In 1982 Will Sergeant made Themes For ‘Grind’ on the label 92 Happy Customers. I’ve had this record for years and it’s been a while since I played it. It has all the sounds of the synths that OMD used back then although there’s much more to it than that. It’s ambient, electronic, early eighties, grey soundscapes that make walking through a Liverpool street past a disused factory in the mist in November a real pleasure. It is still available at a reasonable price. You can buy it here.
Will made Weird As A Fish in 1978 which seems to have been re-released as Weird As Fish/Le Via Luonge (perhaps originally a typo?) in 2003. You can read a review here.

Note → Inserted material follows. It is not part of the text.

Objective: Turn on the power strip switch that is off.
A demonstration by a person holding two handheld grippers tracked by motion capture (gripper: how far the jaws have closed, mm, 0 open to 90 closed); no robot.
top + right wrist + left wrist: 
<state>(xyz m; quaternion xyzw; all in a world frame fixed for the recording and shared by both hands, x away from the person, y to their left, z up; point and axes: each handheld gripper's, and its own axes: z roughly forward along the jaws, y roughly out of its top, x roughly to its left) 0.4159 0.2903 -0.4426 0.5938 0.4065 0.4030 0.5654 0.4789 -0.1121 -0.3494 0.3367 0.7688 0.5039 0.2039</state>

Things Inside was released in (2012).
Will Sergeant’s Glide project has been releasing records since 1997 with Space Age Freak Out, Performance in 2004 and Curvature Of The Earth in 2004, that’s the one I have on CD. Assemblage 1 & 2 was released in 2014. Curvature Of The Earth is much closer to Poltergeist than Themes For ‘Grind’ but I have to admit I have only heard the records I have so I’m not sure of the creative arc on Will’s projects. I always like what I hear. It’s also on Spotify.
It’s fascinating when you analyse the solo projects of these Bunnymen members when you consider that the dark soul of The Bunnymen seemingly manifests in the voice, stage presence and demeanour of singer Ian McCulloch. But in fact, all the weirdness comes from Will Sergeant and as a collaborator in Poltergeist Les Pattinson.
McCulloch’s first solo outing was the 12-inch single non-album track and cover of the old standard made famous by Frank Sinatra, September Song (1984), I guess the crooner in him thought it was a good idea, I bought it, I like it. The solo album Candleland came in 1989 after McCulloch had left The Bunnymen. It’s nice, which might be what’s wrong with it. Despite the coup of the title track featuring Cocteau Twins’ Elizabeth Fraser it was tame and was more of a showcase for McCulloch’s crooning. If you like that, then this was good, if you missed the edge then this wasn’t for you. It made it to No. 18 on the UK chart and Faith And Healing was a No. 1 single on the American Modern Rock chart which sounds like Vince Clark at a solo Fergal Sharkey listening party. Listening back to it now and realising it’s 31 years old, it sounds so smooooooooooth and Pop and designed for commercial appreciation. It’s the polar opposite of Sergeant’s more adventurous approach to original music.